Redekunst

Cicero denunziert Catilin durch Cesare Maccari

Das Wort Redekunst bezeichnet die Kunst der wortgewandten Rede. Ein Redner ist jemand, der sich in der Redekunst übt oder in der Öffentlichkeit spricht. Viele unterziehen sich einer umfassenden Ausbildung, um ihr Talent in diesem Bereich zu maximieren, denn die Redekunst ist ein wirksames Mittel der Überzeugung. Effektive Rhetorik ist ein nützliches Werkzeug in Recht, Politik, Zeremonien und Religion sowie in anderen sozialen Situationen. Wenn die Motivation des Redners jedoch eher egozentrisch als rechtschaffen und im Interesse der Gesellschaft als Ganzes ist, kann die Rhetorik ein gefährliches Werkzeug sein, das zu bösen Folgen führt. Wie Cicero (106 – 43 v. Chr.) schon vor langer Zeit feststellte, ist es am besten, wenn geschickte Redner auch die besten menschlichen Eigenschaften verkörpern und ihre Zuhörer dazu bringen, zum Wohle anderer zu leben und so die bestmögliche menschliche Gesellschaft zu entwickeln.

Etymologie

Der Begriff Orator ist im Englischen seit etwa 1374 belegt und bedeutet „jemand, der für eine Sache plädiert oder argumentiert“, von anglo-französisch oratour, von altfranzösisch orateur, von lateinisch orator „Redner“, von orare „vor einem Gericht oder einer Versammlung sprechen, plädieren“, von einer protoindoeuropäischen Basis „eine rituelle Formel aussprechen“. Die moderne Bedeutung „öffentlicher Redner“ ist seit etwa 1430 bezeugt.

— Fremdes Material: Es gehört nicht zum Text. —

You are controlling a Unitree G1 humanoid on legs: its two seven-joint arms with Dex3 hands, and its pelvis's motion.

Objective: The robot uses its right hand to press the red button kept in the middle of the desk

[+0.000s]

Das abgeleitete Wort „oration“, seit 1375 ursprünglich für Gebet verwendet, bedeutet heute (seit 1502 belegt) jede förmliche Rede, wie sie bei einem feierlichen Anlass oder in ähnlich pompöser Weise gehalten wird. Der Begriff „Kanzelredner“ bezeichnet christliche Autoren, oft Geistliche, die für ihre Fähigkeit bekannt sind, rhetorisch geschickte religiöse Predigten zu verfassen und/oder (von der Kanzel in der Kirche) zu halten.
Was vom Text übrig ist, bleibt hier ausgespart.